Beginner Tutorial #8
By: Shub-Nigurrath /ARTeam
http://cracking.accessroot.com

Breakpoints Theory v1.41

The Target:
none
The Tools:
Ollydbg 1.10
The Protection:
none

Other Information:
This tutorial will cover some basic concepts about breakpoints and their differencies, helping to cover also this aspect for beginners..

Best viewed in Firefox at 1280x1024

Introduction:

Well' once since the first tutorial of the beginners series you learnt that there are different breakpoints and that the can be used in different ways, but no one till now (in this series of tutorials of course) told  you what are the differencies among all the breakpoints types we can set.

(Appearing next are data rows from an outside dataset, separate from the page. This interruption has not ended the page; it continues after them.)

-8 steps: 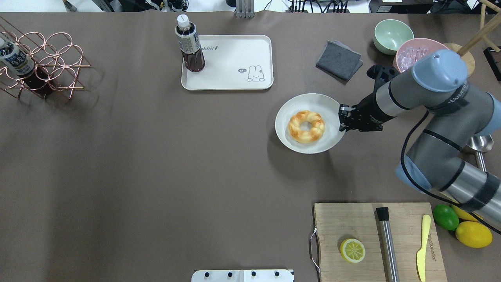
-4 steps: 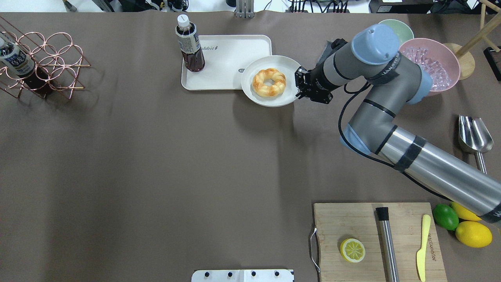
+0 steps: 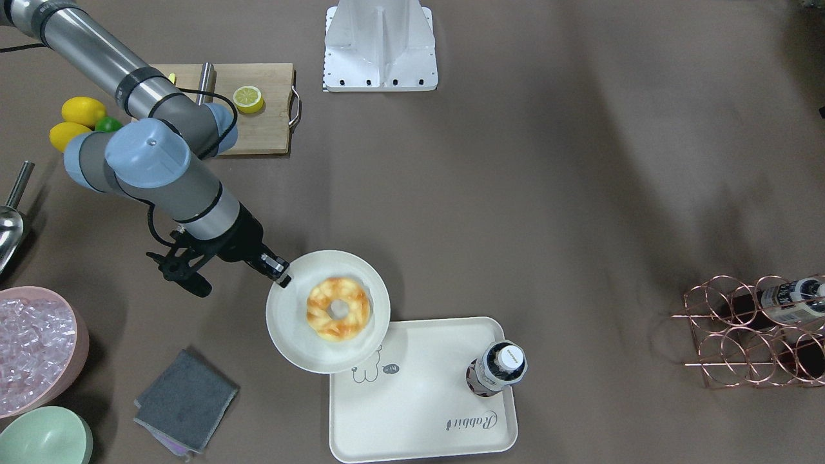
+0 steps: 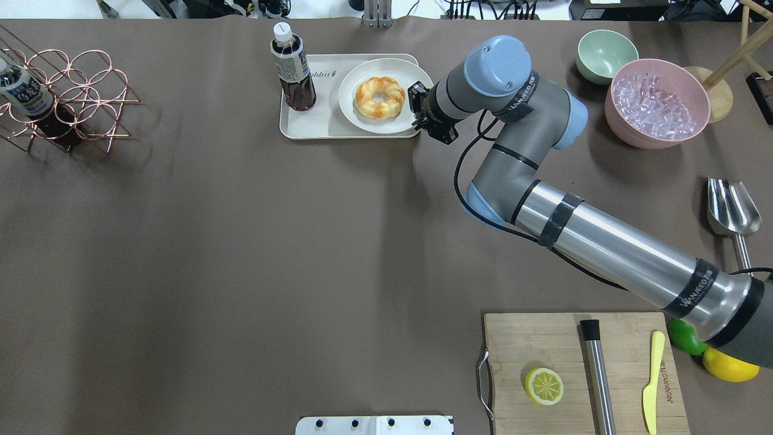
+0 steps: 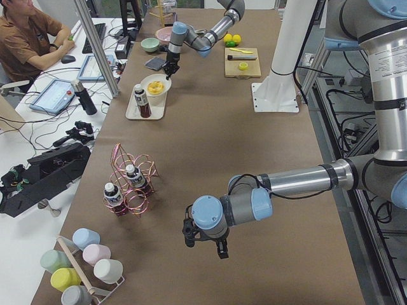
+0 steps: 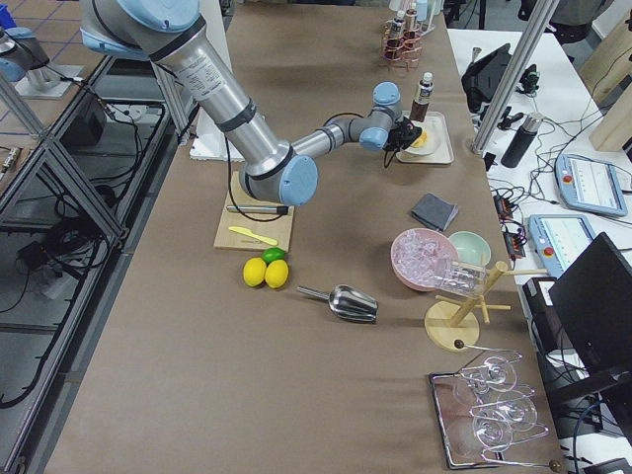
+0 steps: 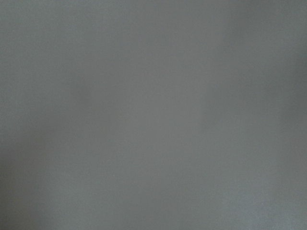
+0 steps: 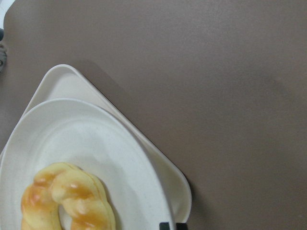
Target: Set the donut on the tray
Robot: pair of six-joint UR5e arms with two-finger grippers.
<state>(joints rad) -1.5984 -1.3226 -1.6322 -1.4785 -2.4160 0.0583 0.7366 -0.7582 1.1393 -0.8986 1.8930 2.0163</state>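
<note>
1. Front-facing: right gripper closed thin on the rim of the plate, nothing else held. Donut lying mid-plate. Plate edge overlapping the tray at its rabbit corner.
2. Overhead: plate over the tray's right half, donut centred on it. Bottle standing at the tray's left end, apart from the plate.
3. Exterior left: left gripper hanging over bare table, well apart from the tray. Cannot tell how far open.
4. Exterior right: donut a yellow speck at the far end, no further detail.
5. Left wrist: only blurred grey-brown surface.
6. Right wrist: plate rim just inside the tray's corner. Cannot tell whether resting or raised.
7. Likely risks:
   - A tilt from the 1-sided rim pinch, sliding the donut off.
   - Release while raised, letting the plate drop and bounce.
   - Further leftward travel, knocking the bottle.
</note>
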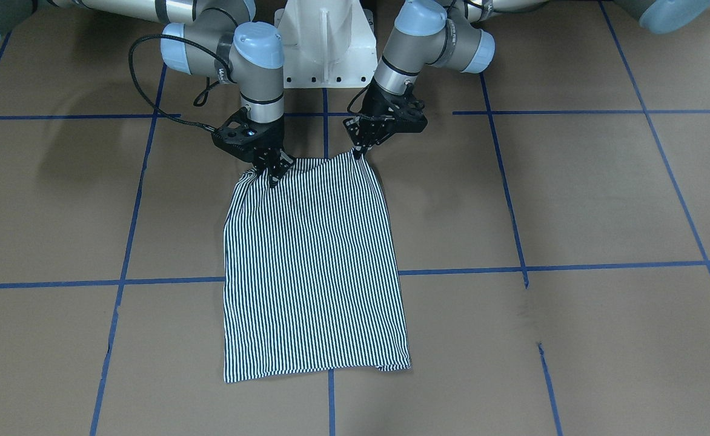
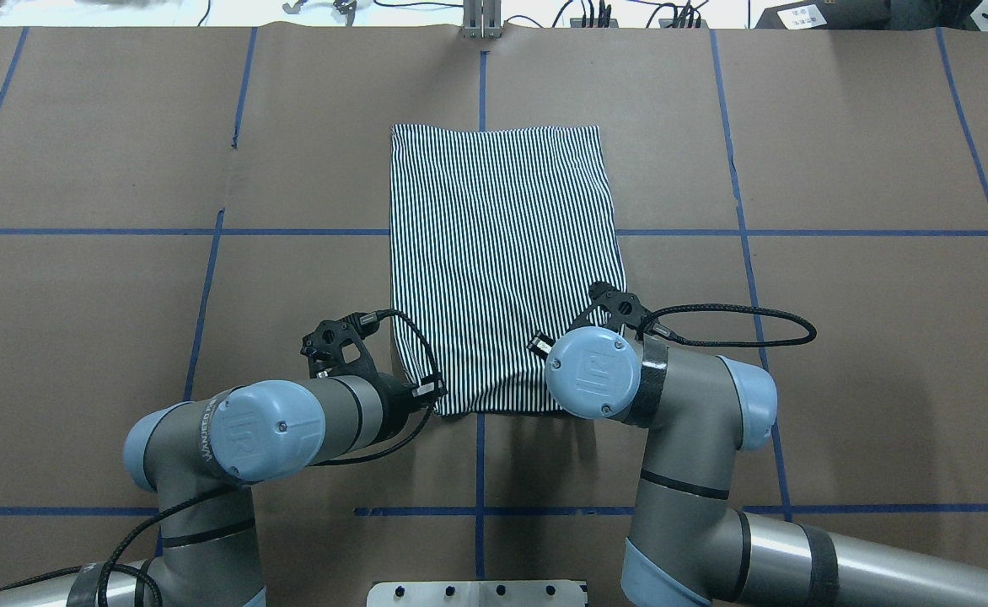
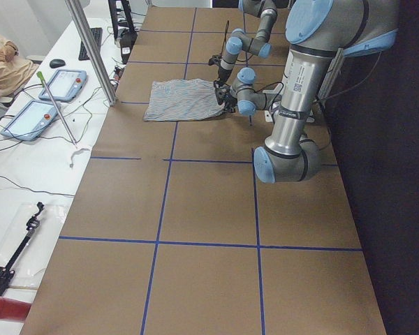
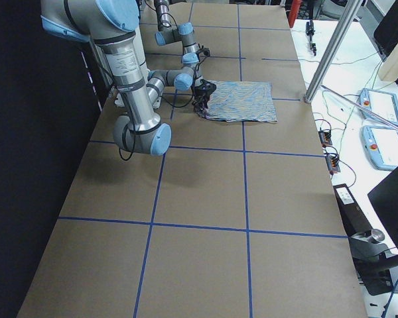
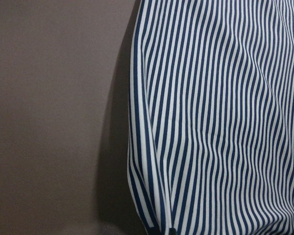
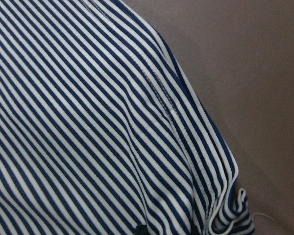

Even if you barely know what happens under the hood of breakpoints, it would suffice to understand why there are different usages for each of them.

First of all there's a big distinction between the breakpoints, there are Software Breakpoints and Hardware Breakpoints...

 



Hardware Breakpoints:

The latter ones, Hardware Breakpoints, are directly supported by the CPU, using some special registers, called debug registers.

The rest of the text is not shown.